> Your instructions: Lines with the string "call" must each be copied from the listing.

> Collected material:
"""
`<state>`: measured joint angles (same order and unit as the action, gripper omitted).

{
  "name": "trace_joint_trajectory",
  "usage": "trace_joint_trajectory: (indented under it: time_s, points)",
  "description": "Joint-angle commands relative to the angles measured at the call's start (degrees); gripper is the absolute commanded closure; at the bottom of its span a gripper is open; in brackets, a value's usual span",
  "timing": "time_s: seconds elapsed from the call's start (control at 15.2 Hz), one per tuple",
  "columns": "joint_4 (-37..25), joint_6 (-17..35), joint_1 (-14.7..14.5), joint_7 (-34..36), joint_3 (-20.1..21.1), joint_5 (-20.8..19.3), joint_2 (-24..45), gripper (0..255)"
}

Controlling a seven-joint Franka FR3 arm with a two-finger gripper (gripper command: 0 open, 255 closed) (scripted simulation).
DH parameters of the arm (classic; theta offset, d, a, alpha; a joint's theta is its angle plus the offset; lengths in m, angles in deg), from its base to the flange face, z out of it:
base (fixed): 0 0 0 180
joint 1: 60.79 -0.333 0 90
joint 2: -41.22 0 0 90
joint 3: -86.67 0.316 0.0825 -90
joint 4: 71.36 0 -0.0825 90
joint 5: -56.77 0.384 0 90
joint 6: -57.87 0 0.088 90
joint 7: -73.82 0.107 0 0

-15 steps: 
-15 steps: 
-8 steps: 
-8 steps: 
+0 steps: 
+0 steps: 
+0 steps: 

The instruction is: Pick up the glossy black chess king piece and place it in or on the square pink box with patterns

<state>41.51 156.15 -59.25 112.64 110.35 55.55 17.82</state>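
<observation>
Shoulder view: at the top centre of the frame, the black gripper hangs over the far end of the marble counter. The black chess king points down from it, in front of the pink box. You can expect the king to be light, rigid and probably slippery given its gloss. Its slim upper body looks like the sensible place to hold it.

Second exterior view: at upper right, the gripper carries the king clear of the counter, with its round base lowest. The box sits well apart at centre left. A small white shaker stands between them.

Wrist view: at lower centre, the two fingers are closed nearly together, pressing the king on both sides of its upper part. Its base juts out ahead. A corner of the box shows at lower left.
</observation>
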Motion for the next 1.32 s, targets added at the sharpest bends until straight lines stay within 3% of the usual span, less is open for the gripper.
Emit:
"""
> Expected output:
  "description": "Joint-angle commands relative to the angles measured at the call's start (degrees); gripper is the absolute commanded closure; at the bottom of its span a gripper is open; in brackets, a value's usual span",
  "timing": "time_s: seconds elapsed from the call's start (control at 15.2 Hz), one per tuple",

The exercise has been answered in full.